Ciò premesso, nella convinzione di dover comunque portare a termine l’attuale piano di ammodernamento in atto del presidio dell’A.O. “S. Maria” e con l’intento di fornire elementi di ragionamento per una programmazione integrata dell’assetto dei servizi del sud dell’Umbria, si riportano alcune considerazioni di cui tenere conto per orientare le scelte sulle caratteristiche e il posizionamento delle strutture necessarie:
 lo sviluppo atteso per i prossimi anni di un’assistenza sanitaria preventiva e proattiva, basata sull’utilizzo delle tecnologie digitali e sulle grandi basi dati (cosiddetta I.A.), configurando un robusto indirizzo a tendere di “medicina predittiva”;
– l’evoluzione degli stessi luoghi fisici dell’assistenza, che dovranno essere funzionali a percorsi essenziali e specifici; rimanendo all’analisi dei possibili scenari delle dinamiche organizzative di un ospedale Hub della rete dell’emergenza (nella attuale classificazione Dea di II livello), si può concordare con chi afferma che “ nel 2030, un ospedale non sarà più un grande edificio che copre una vasta gamma di malattie; si concentrerà sulle procedure altamente complesse, mentre i casi meno complessi ed urgenti, potranno essere monitorati e trattati attraverso hub e strutture più piccole, come day surgery day hospital, strutture di trattamento specializzate e persino case della salute e delle famiglie”;
– la necessità di una residenzialità di base, riabilitativa e per anziani, destinata crescere per ragioni epidemiologiche e demografiche, che dovrà essere sviluppata per nuclei funzionali di piccole dimensioni e con un approccio fortemente integrato tra sanità e sociale;
– l’evidenza che un ospedale sede di DEA di II livello, con centralità delle attività tempo-dipendenti, missione di bacino e interregionale, pur nella sua moderna essenzialità, sia ubicato fuori da contesti urbani congestionati e in prossimità di snodi viari primari (sia stradali, ferroviari che aeroportuali), superando i gravi problemi dell’attuale ubicazione in termini di affollamento edilizio, eccesso di flussi veicolari, inquinamento, carenza di parcheggi e, conseguentemente, sui tempi di raggiungimento e sulla comodità di fruizione; in tale logica, ad esempio, un posizionamento contiguo all’attuale Aviosuperficie emerge come un obiettivo coerente, sicuro e perseguibile; non va sottovalutata poi la valenza di una simile collocazione, per lo sviluppo della città, relativamente alle relazioni territoriali e all’entità di popolazione servita, con tutte le ricadute anche in termini di consolidamento dei flussi di mobilità sanitaria e di ospedale a valenza interregionale;
– l’imprescindibilità di sviluppare una strategia efficace di riutilizzo e valorizzazione, in chiave anche di “ecologia edilizia”, del patrimonio pubblico esistente; nello specifico gli spazi occupati dall’attuale presidio ospedaliero, data la rilevanza, possono essere oggetto di uno progetto di riconversione a sede della sanità territoriale (ex Città della salute), residenze di base per anziani e a polo didattico incentrato sulla sede della Facoltà di Medicina e con presenza di unità residenziali, perseguendo obiettivi di “rigenerazione urbana”.

La presente riflessione, elaborata dall’Associazione con la partecipazione anche di professionisti del settore, vuole essere uno stimolo all’avvio di un dibattito pubblico di livello adeguato alla rilevanza dell’argomento, su un tema che appare strategico per il futuro della Comunità cittadina e della Regione Umbria.
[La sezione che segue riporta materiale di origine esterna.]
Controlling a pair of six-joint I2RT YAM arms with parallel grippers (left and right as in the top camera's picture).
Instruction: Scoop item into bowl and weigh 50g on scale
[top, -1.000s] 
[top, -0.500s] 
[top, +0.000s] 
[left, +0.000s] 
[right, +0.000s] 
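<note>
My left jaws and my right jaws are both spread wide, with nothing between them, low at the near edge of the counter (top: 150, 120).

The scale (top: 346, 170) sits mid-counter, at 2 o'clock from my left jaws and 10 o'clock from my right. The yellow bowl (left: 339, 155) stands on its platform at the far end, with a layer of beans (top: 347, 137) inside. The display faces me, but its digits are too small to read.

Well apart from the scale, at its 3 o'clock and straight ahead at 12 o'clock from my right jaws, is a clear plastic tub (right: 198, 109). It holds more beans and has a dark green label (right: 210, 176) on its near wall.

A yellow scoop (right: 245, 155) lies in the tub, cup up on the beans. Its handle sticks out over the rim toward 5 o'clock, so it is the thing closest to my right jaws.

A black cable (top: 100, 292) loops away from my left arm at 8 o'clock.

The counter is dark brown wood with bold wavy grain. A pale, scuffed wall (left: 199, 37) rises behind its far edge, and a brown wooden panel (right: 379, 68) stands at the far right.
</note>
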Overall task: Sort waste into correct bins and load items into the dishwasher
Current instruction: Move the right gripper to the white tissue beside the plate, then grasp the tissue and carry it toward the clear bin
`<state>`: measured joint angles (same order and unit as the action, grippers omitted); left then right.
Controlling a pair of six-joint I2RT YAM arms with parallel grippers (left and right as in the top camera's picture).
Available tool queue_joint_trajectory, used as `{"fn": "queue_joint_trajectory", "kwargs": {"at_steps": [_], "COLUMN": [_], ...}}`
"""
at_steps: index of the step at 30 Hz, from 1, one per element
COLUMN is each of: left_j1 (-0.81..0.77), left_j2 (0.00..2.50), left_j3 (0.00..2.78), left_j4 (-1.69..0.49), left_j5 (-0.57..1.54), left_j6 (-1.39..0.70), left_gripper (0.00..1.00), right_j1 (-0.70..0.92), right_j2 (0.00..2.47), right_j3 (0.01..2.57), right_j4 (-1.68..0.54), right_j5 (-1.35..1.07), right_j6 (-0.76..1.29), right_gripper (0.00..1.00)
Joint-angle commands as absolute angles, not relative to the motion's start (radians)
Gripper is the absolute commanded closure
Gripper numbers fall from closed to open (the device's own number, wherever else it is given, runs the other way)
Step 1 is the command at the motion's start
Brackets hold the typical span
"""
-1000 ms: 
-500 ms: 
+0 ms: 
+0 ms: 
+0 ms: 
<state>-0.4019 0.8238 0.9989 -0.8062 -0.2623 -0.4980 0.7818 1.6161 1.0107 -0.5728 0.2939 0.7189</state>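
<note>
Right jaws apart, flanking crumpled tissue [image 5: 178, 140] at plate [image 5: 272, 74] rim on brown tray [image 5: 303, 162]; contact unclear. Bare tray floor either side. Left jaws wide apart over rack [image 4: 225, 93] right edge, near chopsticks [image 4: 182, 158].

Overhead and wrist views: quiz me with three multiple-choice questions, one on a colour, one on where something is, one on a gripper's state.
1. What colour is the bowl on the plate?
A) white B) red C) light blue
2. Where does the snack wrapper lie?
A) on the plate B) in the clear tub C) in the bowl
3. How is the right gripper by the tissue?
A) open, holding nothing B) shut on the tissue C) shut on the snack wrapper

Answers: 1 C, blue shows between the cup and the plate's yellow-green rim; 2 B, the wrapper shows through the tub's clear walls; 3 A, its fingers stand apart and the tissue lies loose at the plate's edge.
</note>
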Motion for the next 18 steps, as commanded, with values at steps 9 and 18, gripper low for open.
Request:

E’ notizia recente della posa della prima pietra del nuovo ospedale di Taranto (si veda la stampa, anche nazionale, del 12.10.2020): si evidenzia che il progetto per la realizzazione di una struttura da 715 posti letto, quindi lievemente più grande di quella necessaria per la nostra città, è stato aggiudicato per 122 ML di euro e
che la previsione progettuale totale comprensiva delle tecnologie di base è stimata poco sopra la soglia dei 200 ML di euro. Ci pare un ordine di grandezza assolutamente compatibile con le somme attese per la Regione Umbria, fatto che ci conferma nella necessità di avviare e proseguire nell’attività di sensibilizzazione della cittadinanza e degli addetti ai lavori.